▶ _Task to carry out_: Transcribe only part of the material below: the lines from the one containing "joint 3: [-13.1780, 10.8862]" through the one containing "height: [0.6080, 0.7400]", inclusive, exactly as written.

[Source records Boundary: Start]

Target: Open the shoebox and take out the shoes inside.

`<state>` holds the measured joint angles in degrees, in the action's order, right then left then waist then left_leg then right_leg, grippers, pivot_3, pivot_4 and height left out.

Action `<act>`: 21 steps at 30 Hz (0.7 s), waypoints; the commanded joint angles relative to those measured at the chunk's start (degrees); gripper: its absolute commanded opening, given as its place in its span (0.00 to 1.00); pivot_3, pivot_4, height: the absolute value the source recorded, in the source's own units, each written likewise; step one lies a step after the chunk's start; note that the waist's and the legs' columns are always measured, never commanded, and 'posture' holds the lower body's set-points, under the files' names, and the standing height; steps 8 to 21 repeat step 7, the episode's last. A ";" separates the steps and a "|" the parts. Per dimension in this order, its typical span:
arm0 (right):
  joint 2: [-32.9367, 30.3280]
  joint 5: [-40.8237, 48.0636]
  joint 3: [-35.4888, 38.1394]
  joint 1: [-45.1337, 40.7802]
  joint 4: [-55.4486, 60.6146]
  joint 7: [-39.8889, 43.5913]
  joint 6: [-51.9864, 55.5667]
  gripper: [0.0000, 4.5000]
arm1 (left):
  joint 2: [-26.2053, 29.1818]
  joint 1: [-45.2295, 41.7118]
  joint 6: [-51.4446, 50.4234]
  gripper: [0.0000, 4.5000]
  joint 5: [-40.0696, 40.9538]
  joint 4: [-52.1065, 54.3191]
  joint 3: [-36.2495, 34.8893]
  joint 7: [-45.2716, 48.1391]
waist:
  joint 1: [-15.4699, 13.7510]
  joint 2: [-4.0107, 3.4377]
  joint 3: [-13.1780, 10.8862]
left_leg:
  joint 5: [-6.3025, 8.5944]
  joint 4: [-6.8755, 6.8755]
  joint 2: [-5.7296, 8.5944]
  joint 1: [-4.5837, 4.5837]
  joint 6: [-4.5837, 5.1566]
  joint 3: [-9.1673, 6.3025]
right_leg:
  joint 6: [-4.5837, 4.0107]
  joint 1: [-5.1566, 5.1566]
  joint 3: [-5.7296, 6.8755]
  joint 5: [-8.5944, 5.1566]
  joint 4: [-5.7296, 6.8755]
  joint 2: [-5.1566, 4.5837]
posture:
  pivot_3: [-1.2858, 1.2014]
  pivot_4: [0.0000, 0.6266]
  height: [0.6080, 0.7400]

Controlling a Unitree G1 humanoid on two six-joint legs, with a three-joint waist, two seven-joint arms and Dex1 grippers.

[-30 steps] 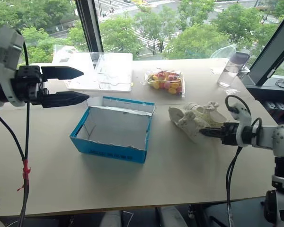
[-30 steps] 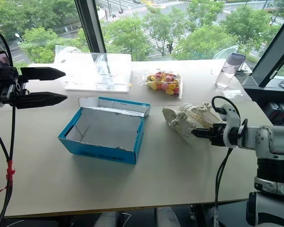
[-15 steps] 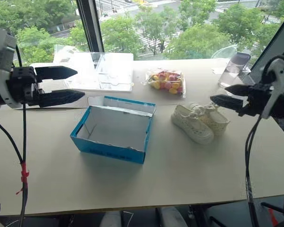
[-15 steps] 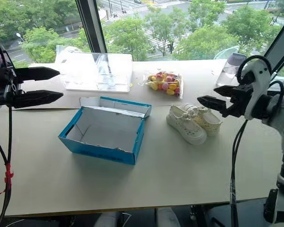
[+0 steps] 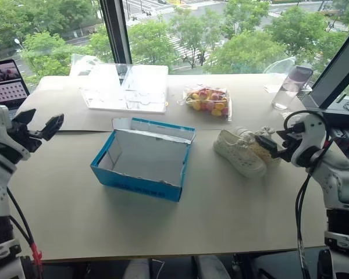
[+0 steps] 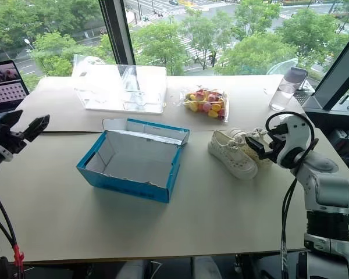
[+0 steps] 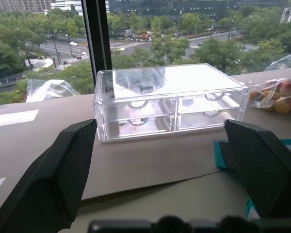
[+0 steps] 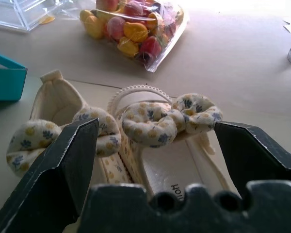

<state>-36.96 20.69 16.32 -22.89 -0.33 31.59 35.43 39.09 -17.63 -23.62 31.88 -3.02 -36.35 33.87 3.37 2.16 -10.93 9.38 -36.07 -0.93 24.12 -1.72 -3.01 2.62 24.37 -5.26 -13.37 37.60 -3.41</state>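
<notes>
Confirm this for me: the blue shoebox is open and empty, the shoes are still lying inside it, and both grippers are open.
One part is wrong: the shoes are not inside the shoebox. They sit on the table to its right, just in front of the open right gripper, as the left eye view shows. The box is open and empty, and the left gripper is open too.

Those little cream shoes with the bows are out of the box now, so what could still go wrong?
The open right end effector sits right at the small cream-white perforated shoes; a careless move could knock them toward the table edge. The clear plastic water bottle stands just beyond and might tip. The empty bright blue cardboard shoebox looks light enough to slide if bumped.
</notes>
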 commanded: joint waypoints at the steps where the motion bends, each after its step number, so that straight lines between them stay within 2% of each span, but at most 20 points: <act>1: 2.92 -2.33 -0.21 3.43 3.85 -3.55 -5.56 0.99 | -3.50 3.71 2.30 1.00 -1.16 7.21 -0.76 -5.87 | 0.02 0.12 0.08 | 0.00 0.00 -0.01 -0.13 0.00 -0.01 | 0.01 -0.15 0.01 0.00 -0.05 0.02 | 0.52 0.24 1.00; 5: 7.42 -5.86 0.90 6.72 4.17 -9.68 -12.41 0.99 | -8.52 7.19 3.69 1.00 -3.25 9.46 0.66 -10.99 | 0.00 0.17 0.12 | 0.00 -0.02 0.01 -0.34 -0.01 0.03 | 0.10 -0.33 -0.04 -0.04 -0.05 0.02 | 0.52 0.24 1.00; 7: 8.34 -7.22 0.47 7.10 3.34 -10.85 -14.89 0.99 | -8.78 8.98 2.44 1.00 -3.04 9.61 2.43 -9.61 | 0.01 0.19 0.14 | 0.00 -0.01 0.01 -0.35 -0.01 0.05 | 0.12 -0.33 -0.05 -0.02 -0.06 0.03 | 0.52 0.24 1.00; 21: 8.34 -7.22 0.47 7.10 3.34 -10.85 -14.89 0.99 | -8.78 8.98 2.44 1.00 -3.04 9.61 2.43 -9.61 | 0.01 0.19 0.14 | 0.00 -0.01 0.01 -0.35 -0.01 0.05 | 0.12 -0.33 -0.05 -0.02 -0.06 0.03 | 0.52 0.24 1.00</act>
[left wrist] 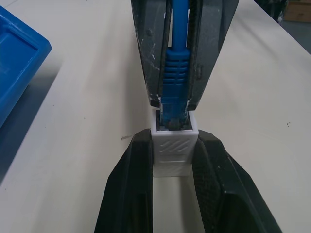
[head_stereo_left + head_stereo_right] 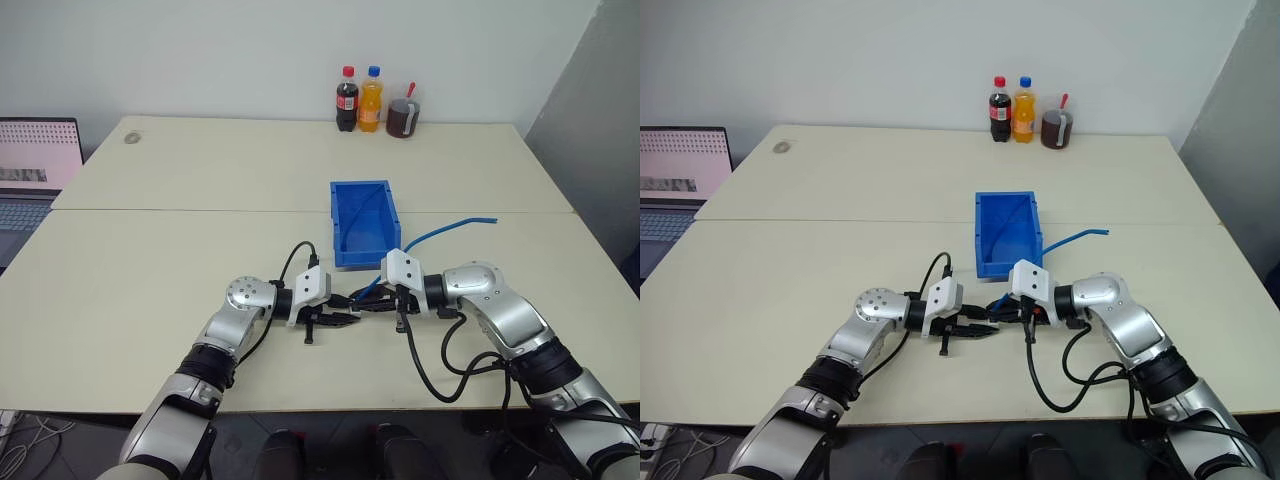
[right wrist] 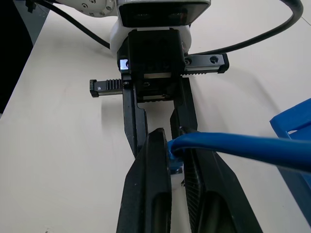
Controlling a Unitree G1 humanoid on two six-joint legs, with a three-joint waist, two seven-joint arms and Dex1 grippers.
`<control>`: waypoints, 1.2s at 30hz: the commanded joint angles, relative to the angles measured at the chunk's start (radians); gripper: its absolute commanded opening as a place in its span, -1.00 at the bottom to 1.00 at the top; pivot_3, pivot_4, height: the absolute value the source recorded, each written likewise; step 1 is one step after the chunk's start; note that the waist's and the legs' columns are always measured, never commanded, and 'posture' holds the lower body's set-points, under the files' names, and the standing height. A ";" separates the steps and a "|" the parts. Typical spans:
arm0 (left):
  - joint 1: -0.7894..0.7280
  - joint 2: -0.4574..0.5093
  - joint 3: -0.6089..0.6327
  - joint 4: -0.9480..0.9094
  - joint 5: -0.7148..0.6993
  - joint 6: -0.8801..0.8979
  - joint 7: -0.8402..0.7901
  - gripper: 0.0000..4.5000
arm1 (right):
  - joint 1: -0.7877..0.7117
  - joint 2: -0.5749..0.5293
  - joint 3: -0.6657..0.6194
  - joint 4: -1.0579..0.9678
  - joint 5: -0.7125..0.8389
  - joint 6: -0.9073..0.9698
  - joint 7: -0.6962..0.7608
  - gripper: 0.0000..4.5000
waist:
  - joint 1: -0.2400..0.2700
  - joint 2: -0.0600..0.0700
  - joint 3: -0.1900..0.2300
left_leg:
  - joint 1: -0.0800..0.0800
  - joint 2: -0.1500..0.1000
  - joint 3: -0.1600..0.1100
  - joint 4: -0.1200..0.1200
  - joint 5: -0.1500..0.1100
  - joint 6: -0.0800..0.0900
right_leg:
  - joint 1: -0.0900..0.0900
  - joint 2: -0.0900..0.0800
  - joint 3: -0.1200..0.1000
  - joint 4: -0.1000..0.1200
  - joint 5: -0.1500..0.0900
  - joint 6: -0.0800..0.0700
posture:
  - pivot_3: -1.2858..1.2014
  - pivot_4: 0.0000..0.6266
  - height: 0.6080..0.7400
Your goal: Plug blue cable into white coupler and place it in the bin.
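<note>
**Plug at the coupler's mouth, insertion under way**

The left tool (image 2: pixel 345 320) pinches the white coupler (image 1: pixel 174 145) between its fingers, just above the tabletop (image 2: pixel 150 260). Facing it, the right tool (image 2: pixel 372 306) is clamped on the blue cable (image 1: pixel 174 77) behind its plug, whose tip sits in the coupler's opening. Whether it has latched I cannot tell. The cable trails right, beside the bin (image 2: pixel 363 190). Next, likely a straight push to seat it, then a carry to the bin.
</note>
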 commanded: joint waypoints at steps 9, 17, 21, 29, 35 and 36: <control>0.030 -0.001 0.004 -0.077 -0.002 0.043 -0.006 -0.16 | 0.072 -0.001 0.008 -0.006 -0.027 0.138 -0.033 -0.95 | -0.003 0.001 -0.001 | 0.016 0.000 0.000 -0.004 -0.001 0.001 | 0.016 0.000 -0.001 -0.001 -0.004 -0.004 | 0.03 -0.52 1.00; 0.199 0.087 0.118 -0.432 -0.091 0.210 0.104 0.61 | 0.078 0.016 -0.291 -0.353 0.281 0.608 -0.182 -0.95 | -0.005 0.003 0.004 | 0.013 0.001 -0.001 -0.005 -0.001 0.001 | 0.012 -0.001 0.000 -0.001 -0.004 -0.004 | 0.03 -0.52 1.00; 0.296 0.078 0.203 -0.673 -0.152 0.367 0.267 0.98 | -0.091 0.072 -0.438 -0.298 0.402 0.809 -0.280 -0.95 | -0.010 0.005 0.011 | 0.012 0.001 -0.001 -0.004 -0.001 0.000 | 0.012 -0.001 0.000 0.000 -0.003 -0.003 | 0.03 -0.52 1.00; 0.492 -0.043 0.268 -1.032 -0.183 0.598 0.635 0.98 | -0.477 0.128 -0.393 0.267 0.265 0.757 -0.379 -0.95 | -0.017 0.005 0.013 | 0.012 0.000 0.000 -0.005 -0.001 0.001 | 0.012 -0.003 0.001 -0.003 -0.003 -0.003 | 0.03 -0.52 1.00; 0.539 -0.103 0.291 -1.078 -0.160 0.621 0.794 0.99 | -0.710 0.219 -0.343 0.732 0.144 0.567 -0.374 -0.80 | -0.020 0.006 0.017 | 0.012 0.000 0.001 -0.005 -0.001 0.001 | 0.011 -0.002 0.001 -0.002 -0.003 -0.003 | 0.03 -0.52 1.00; 0.545 -0.105 0.287 -1.083 -0.155 0.619 0.808 1.00 | -0.741 0.230 -0.339 0.800 0.122 0.535 -0.373 -0.65 | -0.020 0.006 0.017 | 0.011 0.000 0.002 -0.006 -0.001 0.001 | 0.011 -0.002 0.001 -0.002 -0.003 -0.003 | 0.03 -0.52 1.00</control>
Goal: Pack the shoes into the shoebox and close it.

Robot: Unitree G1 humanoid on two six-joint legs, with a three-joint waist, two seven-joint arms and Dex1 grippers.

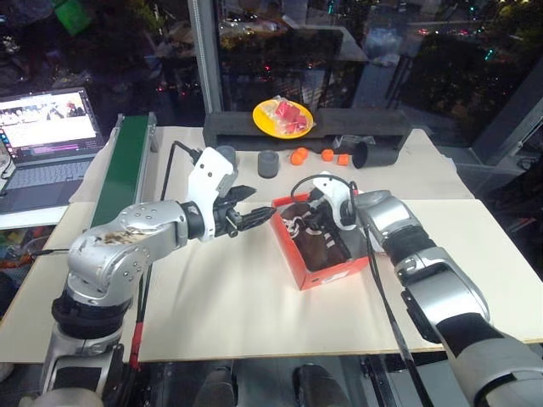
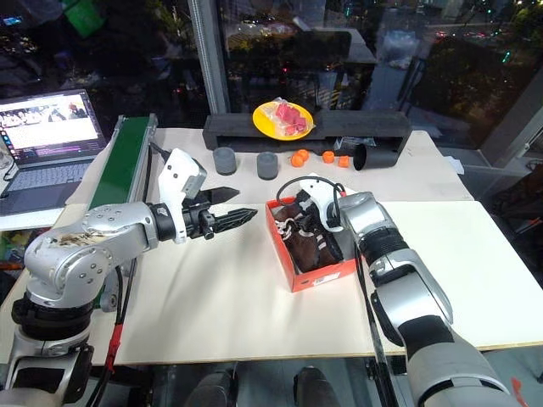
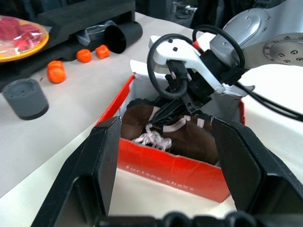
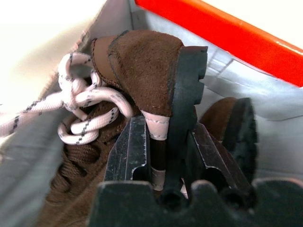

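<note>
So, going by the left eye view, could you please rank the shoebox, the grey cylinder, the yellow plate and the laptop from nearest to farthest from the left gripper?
From the left gripper:
1. Shoebox, just past the fingertips, to the robot's right.
2. Grey cylinder, behind it, toward the table's far side.
3. Yellow plate, farther back, on the black foam tray.
4. Laptop, far off to the robot's left.

Yellow plate (image 1: 282, 118) w/ red pieces sits on long black foam tray (image 1: 305, 129) at worktop (image 1: 254, 314) far edge. In front: 2 grey cylinders (image 2: 267, 165), small orange bits (image 1: 299, 156), black cup (image 1: 376, 154) on its side. Open laptop (image 1: 47, 136) and green conveyor (image 1: 123, 168) far left.
</note>
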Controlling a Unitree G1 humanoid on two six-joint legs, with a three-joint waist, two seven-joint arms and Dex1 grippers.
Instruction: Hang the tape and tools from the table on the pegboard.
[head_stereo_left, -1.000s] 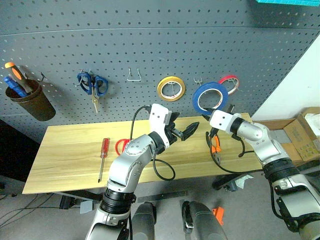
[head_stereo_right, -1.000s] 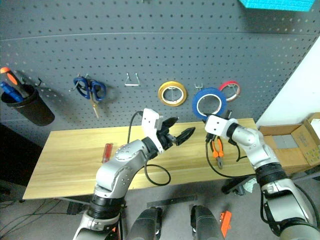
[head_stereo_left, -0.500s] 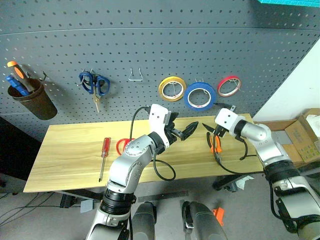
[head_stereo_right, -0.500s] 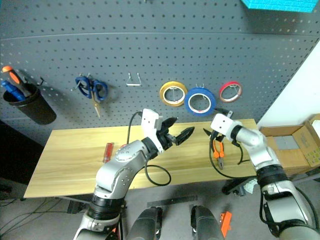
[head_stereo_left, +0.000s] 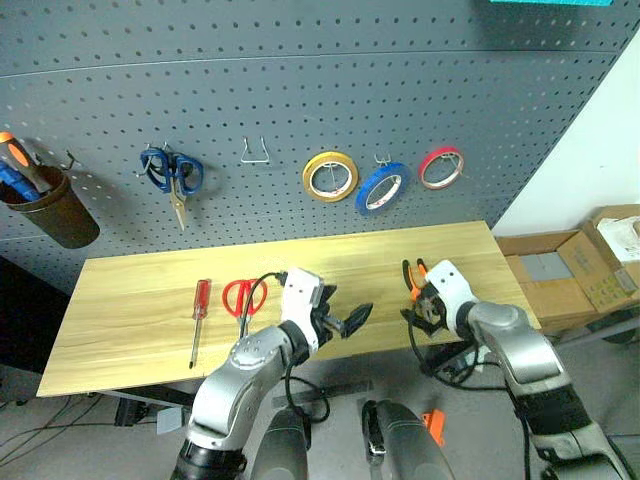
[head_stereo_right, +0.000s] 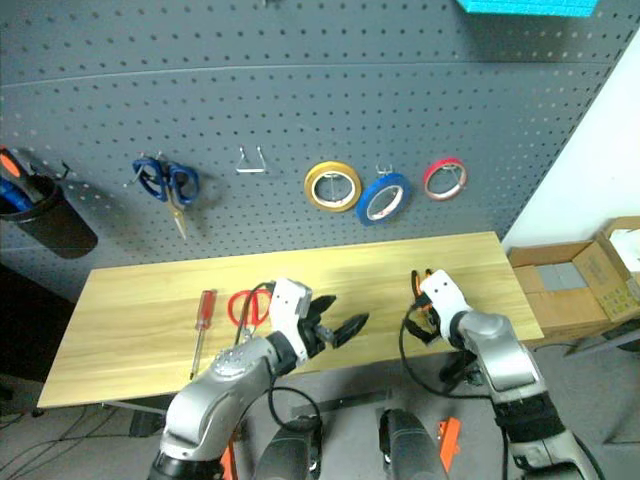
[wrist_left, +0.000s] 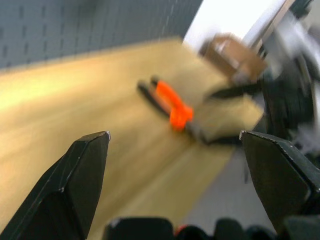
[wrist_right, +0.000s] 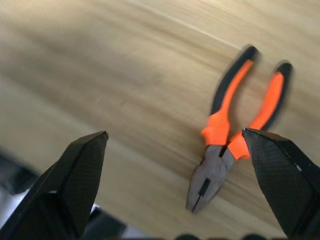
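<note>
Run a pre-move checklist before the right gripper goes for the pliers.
1. Blue tape hung on pegboard: ok.
2. Right gripper open, holding nothing: ok.
3. Pliers lying flat on table, unobstructed: ok.
4. Pliers centred between right fingers: not ok, offset toward one finger.
5. Left gripper open, away from pliers: ok.
6. Free hook for pliers: ok.

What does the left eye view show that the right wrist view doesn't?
Left eye view's own: the pegboard with the blue tape hung on it, and the red-handled scissors and screwdriver lying on the table. Right wrist view's own: the pliers' grey nose, seen closed. Shared: the pliers on the table's wood and the open right end effector near them.
</note>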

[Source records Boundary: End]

▶ _Written response_:
  joint 3: [-13.1780, 10.8862]
left_leg:
  joint 5: [-6.3025, 8.5944]
  joint 4: [-6.8755, 6.8755]
  joint 2: [-5.7296, 8.5944]
  joint 1: [-4.5837, 4.5837]
  joint 6: [-4.5837, 5.1566]
  joint 3: [-9.1673, 6.3025]
right_leg:
  joint 6: [-4.5837, 4.0107]
  joint 1: [-5.1566, 5.1566]
  joint 3: [-5.7296, 6.8755]
  joint 5: [-8.5944, 5.1566]
  joint 4: [-5.7296, 6.8755]
  joint 2: [-5.1566, 4.5837]
posture:
  pivot_3: [-1.2858, 1.2014]
  pivot_4: [0.0000, 0.6266]
  height: [0.6080, 0.7400]

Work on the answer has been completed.